> _Exercise goal_:
Tally the lines of the data that include the word "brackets". Only the number is to be returned.

**** Dataset excerpt

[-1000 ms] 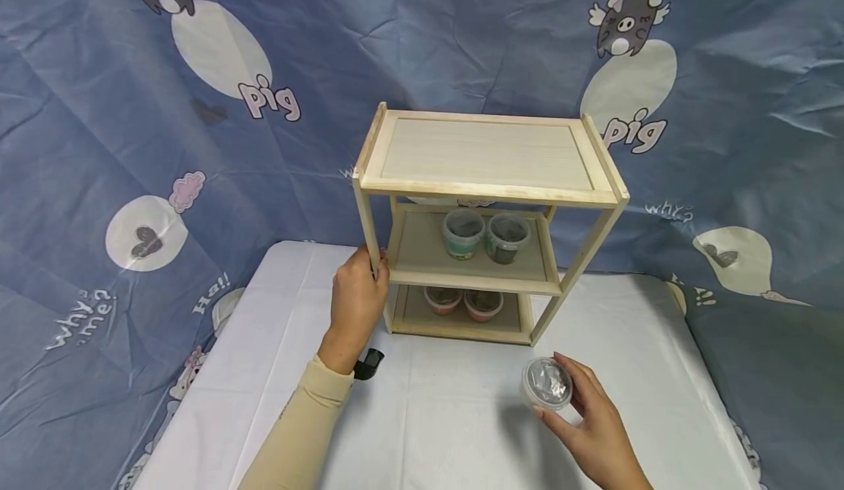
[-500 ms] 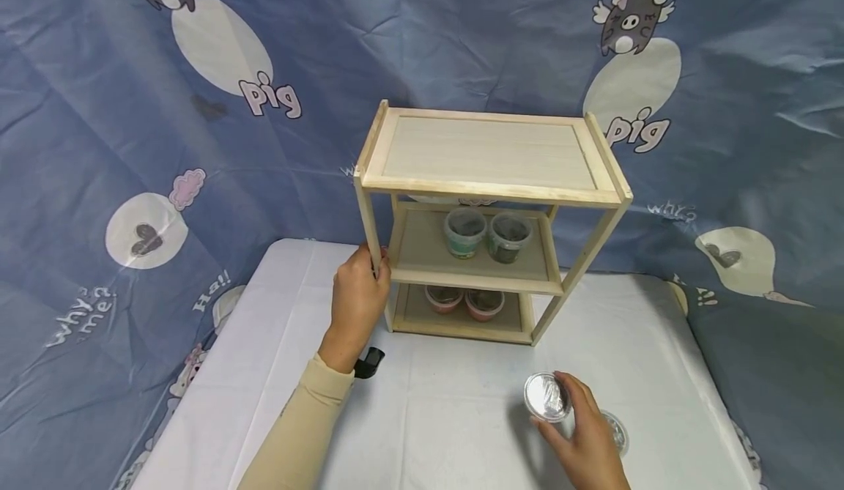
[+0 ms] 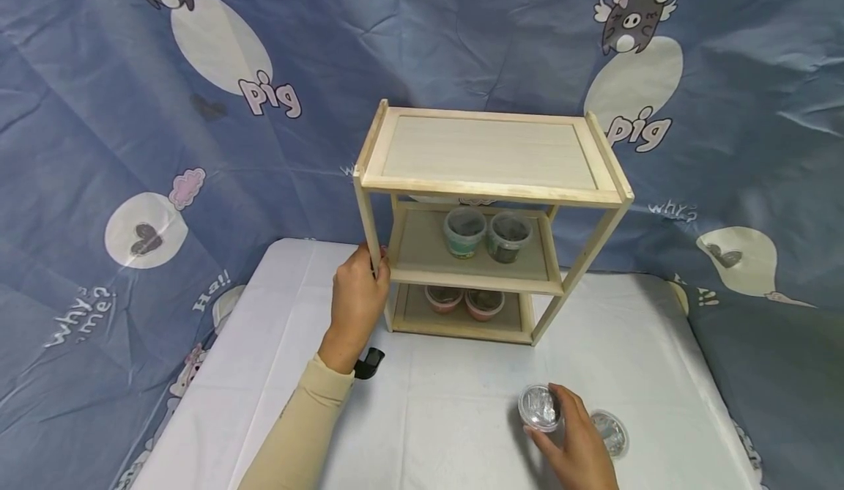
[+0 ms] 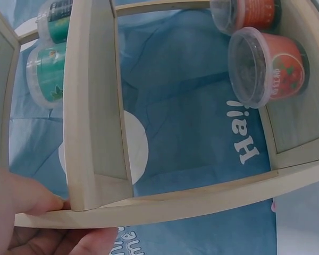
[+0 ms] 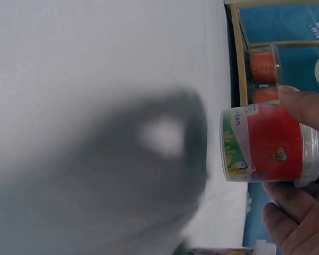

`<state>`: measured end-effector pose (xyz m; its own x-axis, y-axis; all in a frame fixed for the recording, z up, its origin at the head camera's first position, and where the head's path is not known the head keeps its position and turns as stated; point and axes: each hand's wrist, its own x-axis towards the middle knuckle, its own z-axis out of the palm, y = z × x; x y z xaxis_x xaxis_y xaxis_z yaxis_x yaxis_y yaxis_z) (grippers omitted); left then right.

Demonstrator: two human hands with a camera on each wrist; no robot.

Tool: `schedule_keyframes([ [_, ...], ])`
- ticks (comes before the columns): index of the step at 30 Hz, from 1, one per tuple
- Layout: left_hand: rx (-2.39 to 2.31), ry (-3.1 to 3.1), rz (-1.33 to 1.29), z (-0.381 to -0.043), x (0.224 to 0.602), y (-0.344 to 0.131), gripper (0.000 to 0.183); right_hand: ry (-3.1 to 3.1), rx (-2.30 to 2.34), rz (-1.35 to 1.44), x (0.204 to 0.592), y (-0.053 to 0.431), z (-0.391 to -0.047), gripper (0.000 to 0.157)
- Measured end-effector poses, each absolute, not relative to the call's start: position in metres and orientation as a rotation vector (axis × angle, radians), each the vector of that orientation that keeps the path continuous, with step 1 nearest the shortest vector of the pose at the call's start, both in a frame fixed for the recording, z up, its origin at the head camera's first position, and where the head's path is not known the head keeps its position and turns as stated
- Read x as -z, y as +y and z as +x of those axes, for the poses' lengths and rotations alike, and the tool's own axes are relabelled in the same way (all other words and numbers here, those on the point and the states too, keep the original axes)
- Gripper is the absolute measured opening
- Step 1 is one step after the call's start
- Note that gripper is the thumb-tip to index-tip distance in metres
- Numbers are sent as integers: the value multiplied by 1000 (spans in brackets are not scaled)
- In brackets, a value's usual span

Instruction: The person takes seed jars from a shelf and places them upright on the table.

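Observation:
My left hand point(image 3: 359, 288) grips the left front post point(image 4: 175, 210) of a three-tier wooden shelf point(image 3: 488, 149), thumb and fingers on either side of it in the left wrist view. My right hand point(image 3: 574, 442) holds a clear plastic tub point(image 3: 537, 408) with a lid, thumb on one side and fingers on the other. Its label point(image 5: 274, 143) is red with a small bee in the right wrist view. The tub is upright, close over the white cloth, its shadow beside it. Beside that hand stands a second lidded tub point(image 3: 609, 433), partly hidden by it.
Two green-labelled tubs point(image 3: 464, 234) stand side by side on the middle tier. On the bottom tier are two red-labelled tubs point(image 4: 268, 69). Blue fabric point(image 3: 316, 50) with pig prints hangs behind the white-covered table point(image 3: 448, 402).
My right hand has moved towards me and slightly left with the tub, lower in the view. The second tub has come into sight beside it. My left hand stays on the post.

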<state>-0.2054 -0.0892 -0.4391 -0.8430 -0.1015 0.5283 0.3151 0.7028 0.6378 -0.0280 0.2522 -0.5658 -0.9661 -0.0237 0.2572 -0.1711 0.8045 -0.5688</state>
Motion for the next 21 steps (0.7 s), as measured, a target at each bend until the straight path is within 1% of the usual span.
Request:
schedule_keyframes([
  [11,1024,-2387,-140,-204,439,-87,14,-2739,-927,182,574,253,-24,82],
  [21,1020,-2382,-149,-206,440,-87,15,-2660,-890,168,591,249,-21,87],
])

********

> _Answer to the problem_:
2